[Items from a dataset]
——

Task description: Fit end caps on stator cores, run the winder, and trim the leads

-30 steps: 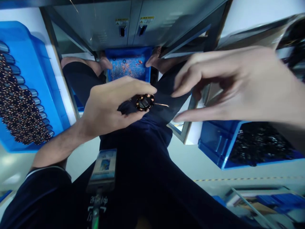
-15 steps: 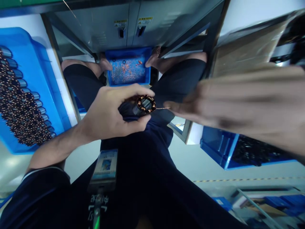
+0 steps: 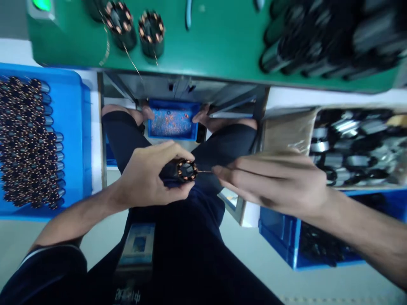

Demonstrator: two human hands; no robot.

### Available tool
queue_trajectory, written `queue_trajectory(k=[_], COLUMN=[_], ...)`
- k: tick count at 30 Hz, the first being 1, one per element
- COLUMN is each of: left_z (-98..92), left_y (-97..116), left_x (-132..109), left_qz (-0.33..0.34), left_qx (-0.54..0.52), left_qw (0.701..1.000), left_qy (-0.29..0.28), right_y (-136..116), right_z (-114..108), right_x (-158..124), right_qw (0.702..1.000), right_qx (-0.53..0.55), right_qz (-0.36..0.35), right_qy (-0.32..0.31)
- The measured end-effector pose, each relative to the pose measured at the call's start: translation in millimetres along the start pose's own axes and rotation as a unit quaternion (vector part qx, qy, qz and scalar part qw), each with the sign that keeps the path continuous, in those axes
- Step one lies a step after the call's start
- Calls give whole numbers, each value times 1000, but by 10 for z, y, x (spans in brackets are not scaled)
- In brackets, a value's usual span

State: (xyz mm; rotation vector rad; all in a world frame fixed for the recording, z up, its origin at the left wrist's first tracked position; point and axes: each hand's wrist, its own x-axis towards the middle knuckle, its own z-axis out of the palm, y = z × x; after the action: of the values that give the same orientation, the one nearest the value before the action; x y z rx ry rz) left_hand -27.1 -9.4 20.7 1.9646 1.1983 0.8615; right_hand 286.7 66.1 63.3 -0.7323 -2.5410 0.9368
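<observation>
My left hand (image 3: 149, 178) is wrapped round a dark cylindrical motor stator (image 3: 186, 170) with copper windings, held over my lap with its wound end facing right. A thin copper wire (image 3: 205, 171) sticks out of that end. My right hand (image 3: 273, 182) reaches in from the right, its fingertips pressed together on the end of that wire.
A blue tray (image 3: 81, 140) of several like stators lies at the left. Two stators (image 3: 136, 27) stand on the green bench (image 3: 216, 46) ahead, with dark parts at its right. A box (image 3: 286, 131) of metal parts and a blue bin (image 3: 276, 237) sit right. A blue scrap tray (image 3: 171, 123) lies between my feet.
My view has tilted up, bringing the green bench into sight. My right hand has closed in from open fingers to a pinch on the wire. My left hand keeps its hold.
</observation>
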Motion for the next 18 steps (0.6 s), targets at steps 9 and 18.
queue_trajectory(k=[9,18], left_z=[-139,-256], left_y=[-91,-221], left_x=[-377,-797], left_qz=[-36,-59], left_qx=[-18,93], left_qw=[991,968], left_qy=[131,224], right_y=[486,1310], right_z=[-494,-596], right_x=[1702,2372], right_qw=[918,910], right_qx=[-294,-279], right_qz=[242,261], right_qy=[107,159])
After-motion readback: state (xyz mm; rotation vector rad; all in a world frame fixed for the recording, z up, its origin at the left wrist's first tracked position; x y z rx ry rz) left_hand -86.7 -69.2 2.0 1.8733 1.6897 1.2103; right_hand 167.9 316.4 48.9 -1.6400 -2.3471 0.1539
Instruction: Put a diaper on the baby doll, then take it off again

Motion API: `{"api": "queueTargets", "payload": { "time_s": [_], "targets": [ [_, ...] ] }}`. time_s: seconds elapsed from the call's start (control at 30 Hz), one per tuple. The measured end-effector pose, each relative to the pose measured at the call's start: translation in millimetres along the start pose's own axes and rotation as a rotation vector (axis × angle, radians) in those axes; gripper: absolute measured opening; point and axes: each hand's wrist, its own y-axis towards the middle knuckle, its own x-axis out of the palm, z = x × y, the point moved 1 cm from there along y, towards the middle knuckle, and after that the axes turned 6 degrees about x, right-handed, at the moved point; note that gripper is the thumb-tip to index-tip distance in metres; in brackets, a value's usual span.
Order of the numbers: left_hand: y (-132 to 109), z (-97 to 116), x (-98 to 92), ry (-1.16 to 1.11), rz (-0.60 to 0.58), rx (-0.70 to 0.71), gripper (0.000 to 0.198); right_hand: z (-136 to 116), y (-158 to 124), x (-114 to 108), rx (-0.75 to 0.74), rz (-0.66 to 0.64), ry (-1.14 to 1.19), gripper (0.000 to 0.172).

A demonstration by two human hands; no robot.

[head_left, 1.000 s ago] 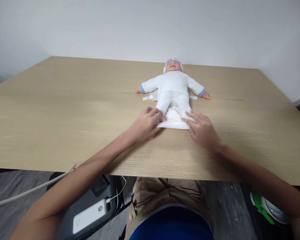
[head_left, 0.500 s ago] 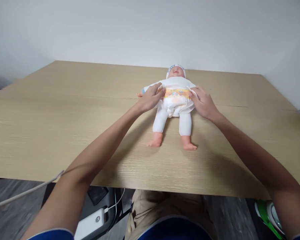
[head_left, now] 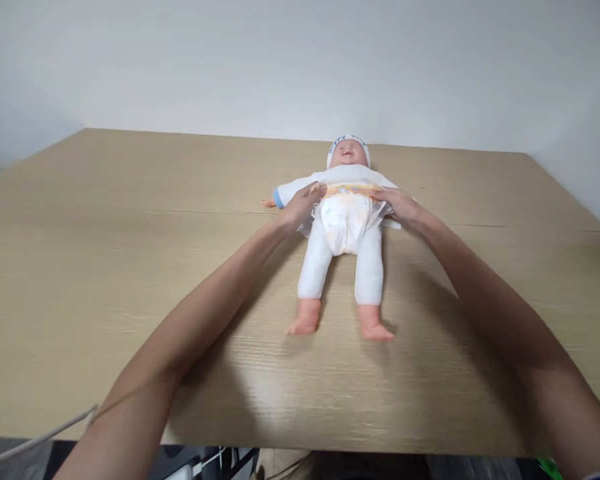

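Observation:
A baby doll (head_left: 315,273) in white clothes and a lettered white cap lies on its back, head away from me, feet towards me. Round its hips is a white diaper (head_left: 347,223) with an orange printed waistband. My left hand (head_left: 305,200) closes on the diaper's waistband at the doll's left-hand side in view. On the opposite side my right hand (head_left: 399,202) has its fingers closed on the other end of the band. The fingertips of both hands are partly hidden against the diaper and the shirt.
A wide light-wood table (head_left: 130,280) with a seam across it bears the doll. Behind it rises a pale wall (head_left: 230,67). A white cable (head_left: 40,437) runs by my left forearm. Below the front edge a white device and cords partly show.
The view has tilted up, so the doll and table sit lower in the picture. The diaper's front now lies flatter and smoother between the legs. Both hands stay at the waistband.

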Motion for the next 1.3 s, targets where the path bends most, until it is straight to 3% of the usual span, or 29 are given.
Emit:
{"api": "queueTargets", "payload": {
  "time_s": [0.13, 0.27, 0.33, 0.43, 0.57, 0.67, 0.73, 0.83, 0.93, 1.0, 1.1, 1.2, 1.3],
  "targets": [
    [-23.2, 13.3, -4.6, -0.010, -0.095, -0.083, 0.056, -3.0, -28.1, -3.2, 0.066, -0.125, -0.024, 0.046],
    [-34.2, 30.9, -15.5, 0.131, -0.135, -0.156, 0.056, -17.3, -47.3, -17.4, 0.077, -0.234, -0.202, 0.051],
    [-34.6, 36.6, -19.0, 0.209, -0.121, -0.157, 0.056, -22.2, -49.7, -26.1, 0.007, -0.169, -0.340, 0.046],
    [-32.4, 40.0, -20.3, 0.287, -0.075, -0.128, 0.057, -22.7, -48.6, -33.5, -0.153, 0.100, -0.511, 0.031],
    [-30.4, 48.7, -20.0, 0.349, 0.015, -0.081, 0.048, -24.9, -56.7, -20.4, -0.435, 0.391, -0.635, 0.017],
    [-34.1, 64.7, -21.4, 0.467, 0.057, 0.000, 0.038, -32.3, -75.2, 2.4, -0.652, 0.381, -0.687, 0.020],
    [-38.9, 74.1, -23.5, 0.580, 0.009, 0.110, 0.037, -32.8, -88.3, 14.3, -0.730, 0.314, -0.749, 0.026],
    [-46.2, 76.8, -28.2, 0.834, -0.121, 0.292, 0.036, -18.2, -101.8, 14.0, -0.735, 0.306, -0.834, 0.032],
    [-49.2, 71.7, -29.3, 1.033, -0.165, 0.376, 0.037, 10.9, -108.5, -6.4, -0.631, 0.369, -0.855, 0.034],
    [-47.6, 73.2, -21.9, 1.061, -0.133, 0.411, 0.042, 30.7, -111.1, -21.2, -0.539, 0.379, -0.866, 0.031],
    [-40.5, 85.5, 5.9, 1.013, -0.110, 0.496, 0.044, 50.4, -112.6, -31.4, -0.429, 0.363, -0.893, 0.025],
    [-31.0, 95.0, 44.3, 0.967, -0.228, 0.531, 0.033, 56.3, -109.9, -28.0, -0.349, 0.376, -0.882, 0.023],
    [-23.8, 88.7, 72.8, 0.998, -0.312, 0.469, 0.032, 55.2, -106.1, -23.4, -0.205, 0.406, -0.830, 0.025]
  ]
}}
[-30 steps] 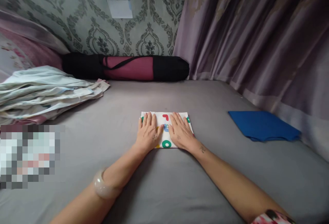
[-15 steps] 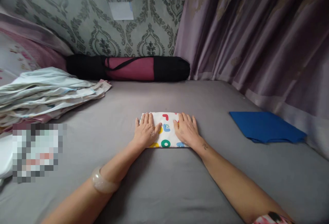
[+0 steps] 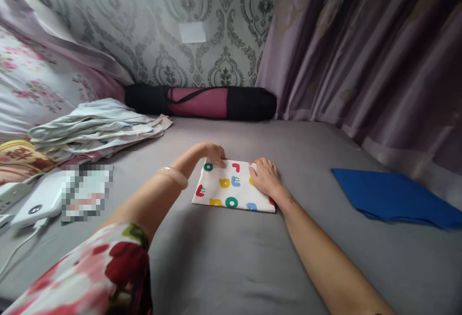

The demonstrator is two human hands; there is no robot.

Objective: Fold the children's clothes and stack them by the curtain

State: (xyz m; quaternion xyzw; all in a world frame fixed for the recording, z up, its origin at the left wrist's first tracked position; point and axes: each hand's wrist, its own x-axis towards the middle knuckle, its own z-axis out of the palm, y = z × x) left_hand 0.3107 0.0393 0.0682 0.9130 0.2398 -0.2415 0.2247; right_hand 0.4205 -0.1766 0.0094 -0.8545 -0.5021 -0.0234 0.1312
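Note:
A folded white cloth [image 3: 216, 194] with coloured letter-like prints lies flat on the grey sheet in front of me. My left hand [image 3: 214, 153] is bent over its far edge, thumb on top and the other fingers curled down behind, partly hidden. On the far right corner rests my right hand [image 3: 266, 175], its thumb stretched over the print and its fingers reaching along the right side. A pale bangle [image 3: 175, 177] circles my left wrist.
A folded blue cloth [image 3: 393, 197] lies to the right. Rumpled pale fabric [image 3: 97, 129] and a white power bank [image 3: 45, 199] with a cable are on the left. A black and maroon roll bag [image 3: 202, 101] lies along the wall, beside purple curtains [image 3: 317, 50].
My left hand has lifted from the cloth's left side and moved to its far edge, fingers now curled. The right hand stays at the right side. The view has turned slightly left.

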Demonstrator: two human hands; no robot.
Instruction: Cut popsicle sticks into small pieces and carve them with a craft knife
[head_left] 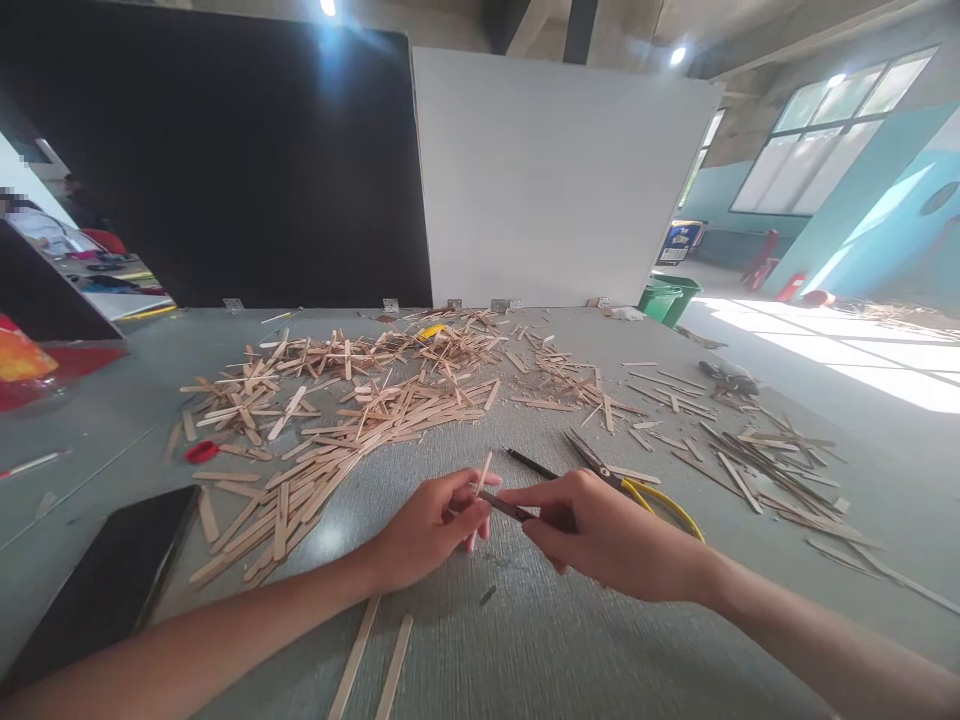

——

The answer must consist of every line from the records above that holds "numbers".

- Calls give whole numbers, each value times 1000, but by 10 for z, y, x (spans in brackets are not scaled)
Order of the numbers: left_hand: y (-132 to 109), z (-97 to 116), x (-98 to 92), ry (-1.16 to 1.11), rz (-0.60 to 0.58), rx (-0.70 to 0.71), gripper (0.000 to 0.198); right_hand: z (-136 to 116), y (-158 to 124), x (-114 to 108), rx (-0.75 to 0.74), rz (-0.66 to 0.64), ry (-1.14 to 1.19), gripper (0.000 to 0.172).

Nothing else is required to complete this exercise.